→ **Required work**: A word-for-word repeat of all the data is the goal.

(Stored entries)
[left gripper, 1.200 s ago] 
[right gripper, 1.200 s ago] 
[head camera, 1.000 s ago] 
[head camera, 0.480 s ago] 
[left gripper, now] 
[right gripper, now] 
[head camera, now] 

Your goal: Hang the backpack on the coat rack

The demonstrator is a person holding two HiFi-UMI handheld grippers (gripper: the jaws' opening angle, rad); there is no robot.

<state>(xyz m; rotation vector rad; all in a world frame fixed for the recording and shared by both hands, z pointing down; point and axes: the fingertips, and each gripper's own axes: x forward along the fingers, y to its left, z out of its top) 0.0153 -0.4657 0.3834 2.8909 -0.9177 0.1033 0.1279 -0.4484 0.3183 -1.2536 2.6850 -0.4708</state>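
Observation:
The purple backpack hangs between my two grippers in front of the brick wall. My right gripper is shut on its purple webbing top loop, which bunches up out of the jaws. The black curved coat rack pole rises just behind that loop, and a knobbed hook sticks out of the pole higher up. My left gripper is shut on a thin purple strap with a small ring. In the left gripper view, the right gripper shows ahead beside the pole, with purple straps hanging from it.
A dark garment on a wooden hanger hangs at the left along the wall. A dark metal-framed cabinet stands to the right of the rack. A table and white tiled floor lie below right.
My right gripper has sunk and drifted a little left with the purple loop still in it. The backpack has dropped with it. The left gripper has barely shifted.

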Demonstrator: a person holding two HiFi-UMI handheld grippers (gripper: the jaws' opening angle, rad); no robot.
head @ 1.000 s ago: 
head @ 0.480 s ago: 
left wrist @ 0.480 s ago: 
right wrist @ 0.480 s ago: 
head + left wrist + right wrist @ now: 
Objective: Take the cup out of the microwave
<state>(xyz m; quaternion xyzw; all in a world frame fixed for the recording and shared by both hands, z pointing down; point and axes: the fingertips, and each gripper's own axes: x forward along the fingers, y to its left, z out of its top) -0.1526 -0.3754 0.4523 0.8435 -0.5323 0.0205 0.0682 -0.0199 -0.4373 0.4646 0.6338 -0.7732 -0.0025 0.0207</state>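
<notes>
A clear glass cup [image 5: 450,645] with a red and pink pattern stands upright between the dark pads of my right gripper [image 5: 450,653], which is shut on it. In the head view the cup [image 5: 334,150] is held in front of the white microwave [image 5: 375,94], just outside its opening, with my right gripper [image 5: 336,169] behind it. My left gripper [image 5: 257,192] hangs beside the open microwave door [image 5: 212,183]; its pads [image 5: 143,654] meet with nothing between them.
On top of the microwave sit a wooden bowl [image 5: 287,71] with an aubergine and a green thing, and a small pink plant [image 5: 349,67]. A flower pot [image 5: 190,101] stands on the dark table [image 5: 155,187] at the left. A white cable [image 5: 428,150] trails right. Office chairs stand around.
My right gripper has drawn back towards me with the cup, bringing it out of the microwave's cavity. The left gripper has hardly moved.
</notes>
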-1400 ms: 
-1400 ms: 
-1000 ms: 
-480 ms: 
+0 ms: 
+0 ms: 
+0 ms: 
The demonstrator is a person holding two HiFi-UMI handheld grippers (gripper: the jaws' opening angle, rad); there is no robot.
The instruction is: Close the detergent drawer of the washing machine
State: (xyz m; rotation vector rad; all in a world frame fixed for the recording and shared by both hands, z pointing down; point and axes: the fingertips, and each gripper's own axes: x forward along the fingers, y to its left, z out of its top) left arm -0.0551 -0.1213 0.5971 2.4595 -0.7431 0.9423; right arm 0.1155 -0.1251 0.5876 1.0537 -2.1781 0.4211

→ **Output below**:
[left gripper, 1.200 s ago] 
[right gripper, 1.200 s ago] 
[head camera, 1.000 s ago] 
[head camera, 0.480 s ago] 
[left gripper, now] 
[right gripper, now] 
[head camera, now] 

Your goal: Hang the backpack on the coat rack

The demonstrator is a person holding two HiFi-UMI handheld grippers (gripper: the jaws' opening angle, rad); there is no robot.

<state>(xyz m; rotation vector rad; all in a world frame fixed for the recording and shared by both hands, z pointing down; point and axes: the fingertips, and each gripper's own axes: x forward along the fingers, y to its left, z out of its top) 0.0153 -0.4657 0.3834 2.8909 -0.9177 0.1033 0.1279 -0.4484 0.3183 -1.2536 2.6850 -0.4708</state>
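Observation:
The purple backpack hangs between my two grippers in front of the brick wall. My right gripper is shut on its purple webbing top loop, which bunches up out of the jaws. The black curved coat rack pole rises just behind that loop, and a knobbed hook sticks out of the pole higher up. My left gripper is shut on a thin purple strap with a small ring. In the left gripper view, the right gripper shows ahead beside the pole, with purple straps hanging from it.
A dark garment on a wooden hanger hangs at the left along the wall. A dark metal-framed cabinet stands to the right of the rack. A table and white tiled floor lie below right.
My right gripper has sunk and drifted a little left with the purple loop still in it. The backpack has dropped with it. The left gripper has barely shifted.
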
Demonstrator: a person holding two HiFi-UMI handheld grippers (gripper: the jaws' opening angle, rad); no robot.
head @ 1.000 s ago: 
head @ 0.480 s ago: 
left wrist @ 0.480 s ago: 
right wrist @ 0.480 s ago: 
head + left wrist + right wrist @ now: 
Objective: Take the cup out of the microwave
<state>(xyz m; quaternion xyzw; all in a world frame fixed for the recording and shared by both hands, z pointing down; point and axes: the fingertips, and each gripper's own axes: x forward along the fingers, y to its left, z out of its top) -0.1526 -0.3754 0.4523 0.8435 -0.5323 0.0205 0.0682 -0.0199 -0.4373 0.4646 0.6338 -0.7732 -0.0025 0.0207</state>
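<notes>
A clear glass cup [image 5: 450,645] with a red and pink pattern stands upright between the dark pads of my right gripper [image 5: 450,653], which is shut on it. In the head view the cup [image 5: 334,150] is held in front of the white microwave [image 5: 375,94], just outside its opening, with my right gripper [image 5: 336,169] behind it. My left gripper [image 5: 257,192] hangs beside the open microwave door [image 5: 212,183]; its pads [image 5: 143,654] meet with nothing between them.
On top of the microwave sit a wooden bowl [image 5: 287,71] with an aubergine and a green thing, and a small pink plant [image 5: 349,67]. A flower pot [image 5: 190,101] stands on the dark table [image 5: 155,187] at the left. A white cable [image 5: 428,150] trails right. Office chairs stand around.
My right gripper has drawn back towards me with the cup, bringing it out of the microwave's cavity. The left gripper has hardly moved.
</notes>
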-1400 ms: 
-1400 ms: 
-1000 ms: 
-480 ms: 
+0 ms: 
+0 ms: 
+0 ms: 
The demonstrator is a person holding two HiFi-UMI handheld grippers (gripper: the jaws' opening angle, rad); there is no robot.
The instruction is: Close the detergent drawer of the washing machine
State: (xyz m; rotation vector rad; all in a world frame fixed for the recording and shared by both hands, z pointing down; point and axes: the fingertips, and each gripper's own axes: x forward along the fingers, y to its left, z out of its top) left arm -0.0551 -0.1213 0.5971 2.4595 -0.7431 0.9423; right arm 0.1155 -0.1251 0.5876 1.0537 -2.1781 0.4211

What the answer needed to say has been said.